What you have to do:
Repeat verbatim every line of the material, beginning at the line that holds "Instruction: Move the" and ending at its last line.

Raw data:
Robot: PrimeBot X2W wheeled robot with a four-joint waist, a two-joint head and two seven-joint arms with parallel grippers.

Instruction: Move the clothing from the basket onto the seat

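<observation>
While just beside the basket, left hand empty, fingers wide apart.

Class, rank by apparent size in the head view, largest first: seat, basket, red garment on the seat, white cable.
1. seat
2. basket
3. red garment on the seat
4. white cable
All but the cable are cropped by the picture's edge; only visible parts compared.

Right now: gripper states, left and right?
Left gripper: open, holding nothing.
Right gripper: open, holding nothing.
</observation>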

Result below:
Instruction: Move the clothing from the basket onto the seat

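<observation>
While just beside the basket, left hand empty, fingers wide apart.

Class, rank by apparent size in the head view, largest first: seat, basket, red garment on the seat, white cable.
1. seat
2. basket
3. red garment on the seat
4. white cable
All but the cable are cropped by the picture's edge; only visible parts compared.

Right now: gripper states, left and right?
Left gripper: open, holding nothing.
Right gripper: open, holding nothing.
</observation>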

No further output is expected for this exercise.